▸ **YOUR INSTRUCTIONS**
Retype, exactly as written, every line from the one containing "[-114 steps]" through the last line of the records below, both included; skip the pictures.

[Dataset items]
***

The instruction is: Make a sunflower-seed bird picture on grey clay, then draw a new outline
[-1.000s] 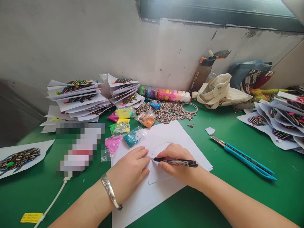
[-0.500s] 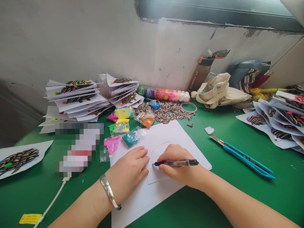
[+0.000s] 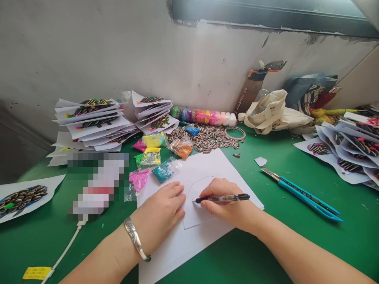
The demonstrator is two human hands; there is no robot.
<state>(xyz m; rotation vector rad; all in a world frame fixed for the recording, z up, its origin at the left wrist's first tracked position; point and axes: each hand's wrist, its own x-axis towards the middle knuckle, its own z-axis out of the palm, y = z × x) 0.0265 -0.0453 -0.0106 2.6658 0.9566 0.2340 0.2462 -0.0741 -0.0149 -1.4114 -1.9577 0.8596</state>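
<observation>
A black pen [image 3: 227, 198] is held in my right hand [image 3: 227, 203], its tip at the left part of a smaller white sheet [image 3: 197, 219]. That sheet carries a thin curved line and lies on a stack of larger white paper [image 3: 168, 258]. My left hand [image 3: 164, 213] rests flat on the paper just left of the small sheet, fingers stretched out and holding nothing. A silver bracelet [image 3: 137, 238] circles the left wrist. Part of the drawn line is hidden behind my right hand.
Bags of coloured clay [image 3: 164, 169] lie beyond the paper, with sunflower seeds [image 3: 207, 138] behind them. A blue utility knife [image 3: 308, 197] lies to the right, blade out. Seed-decorated sheets [image 3: 96, 122] are piled at left; a bottle [image 3: 250, 92] leans at the wall.
My right hand has shifted slightly to the right with the pen, whose tip has moved a little right and up. My left hand stays in place.
</observation>
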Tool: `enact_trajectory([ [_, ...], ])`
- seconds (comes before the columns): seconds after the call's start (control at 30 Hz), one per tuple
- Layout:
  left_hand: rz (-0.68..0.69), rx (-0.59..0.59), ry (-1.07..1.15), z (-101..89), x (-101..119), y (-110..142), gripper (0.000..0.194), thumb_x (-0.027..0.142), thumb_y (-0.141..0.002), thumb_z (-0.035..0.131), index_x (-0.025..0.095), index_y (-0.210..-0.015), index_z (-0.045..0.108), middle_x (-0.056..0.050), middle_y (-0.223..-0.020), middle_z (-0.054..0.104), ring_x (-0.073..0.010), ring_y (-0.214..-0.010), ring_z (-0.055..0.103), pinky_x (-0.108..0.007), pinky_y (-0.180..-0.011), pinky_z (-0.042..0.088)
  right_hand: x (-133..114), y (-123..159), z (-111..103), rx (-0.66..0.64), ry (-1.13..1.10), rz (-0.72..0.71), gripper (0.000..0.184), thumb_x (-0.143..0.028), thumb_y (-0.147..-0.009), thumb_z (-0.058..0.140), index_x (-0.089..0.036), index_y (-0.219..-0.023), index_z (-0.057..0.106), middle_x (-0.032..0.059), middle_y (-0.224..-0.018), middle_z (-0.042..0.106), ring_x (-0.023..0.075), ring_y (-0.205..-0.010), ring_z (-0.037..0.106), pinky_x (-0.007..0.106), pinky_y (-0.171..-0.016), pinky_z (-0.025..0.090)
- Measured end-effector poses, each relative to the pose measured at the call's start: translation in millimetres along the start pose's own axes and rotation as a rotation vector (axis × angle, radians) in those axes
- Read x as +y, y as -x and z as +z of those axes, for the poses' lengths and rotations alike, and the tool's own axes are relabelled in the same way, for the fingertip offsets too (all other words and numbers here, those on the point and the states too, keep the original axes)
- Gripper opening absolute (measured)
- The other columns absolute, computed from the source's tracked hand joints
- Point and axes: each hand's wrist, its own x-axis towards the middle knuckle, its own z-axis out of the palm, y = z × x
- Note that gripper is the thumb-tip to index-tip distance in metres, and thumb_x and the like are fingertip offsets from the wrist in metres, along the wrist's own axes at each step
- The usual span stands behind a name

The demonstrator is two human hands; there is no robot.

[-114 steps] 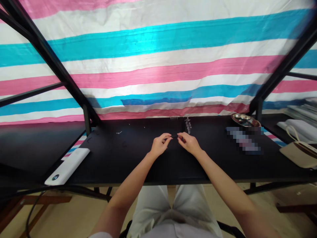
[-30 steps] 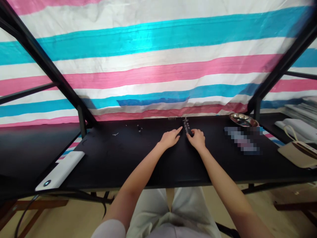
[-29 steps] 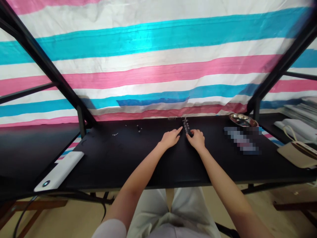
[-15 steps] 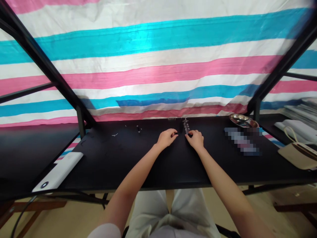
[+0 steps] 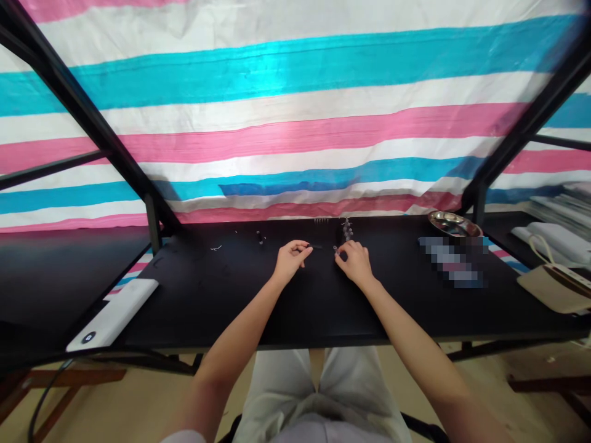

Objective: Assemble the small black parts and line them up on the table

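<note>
Near the front edge of the black table (image 5: 221, 307), a white device (image 5: 113, 314) is set at the left. A dark rod (image 5: 317, 247) is pinched in the left hand (image 5: 289, 263), its free end pointed toward the right hand (image 5: 356, 262). By that hand's thumb and finger a small greyish piece (image 5: 335, 249) is gripped, separated from the rod by a gap. Just beyond the right hand, a cluster of similar pieces (image 5: 348, 230) is seen. Farther right, a metal dish (image 5: 455, 224) is placed. The background is filled by a striped sheet (image 5: 295, 126).
</note>
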Motion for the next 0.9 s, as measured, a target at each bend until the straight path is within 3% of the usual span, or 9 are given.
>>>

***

▸ **SOLUTION TO THE EXERCISE**
[-114 steps] 
[-30 steps] 
[-29 steps] 
[-15 steps] 
[+0 steps] 

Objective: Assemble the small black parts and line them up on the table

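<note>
Near the front edge of the black table (image 5: 221, 307), a white device (image 5: 113, 314) is set at the left. A dark rod (image 5: 317, 247) is pinched in the left hand (image 5: 289, 263), its free end pointed toward the right hand (image 5: 356, 262). By that hand's thumb and finger a small greyish piece (image 5: 335, 249) is gripped, separated from the rod by a gap. Just beyond the right hand, a cluster of similar pieces (image 5: 348, 230) is seen. Farther right, a metal dish (image 5: 455, 224) is placed. The background is filled by a striped sheet (image 5: 295, 126).
</note>
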Motion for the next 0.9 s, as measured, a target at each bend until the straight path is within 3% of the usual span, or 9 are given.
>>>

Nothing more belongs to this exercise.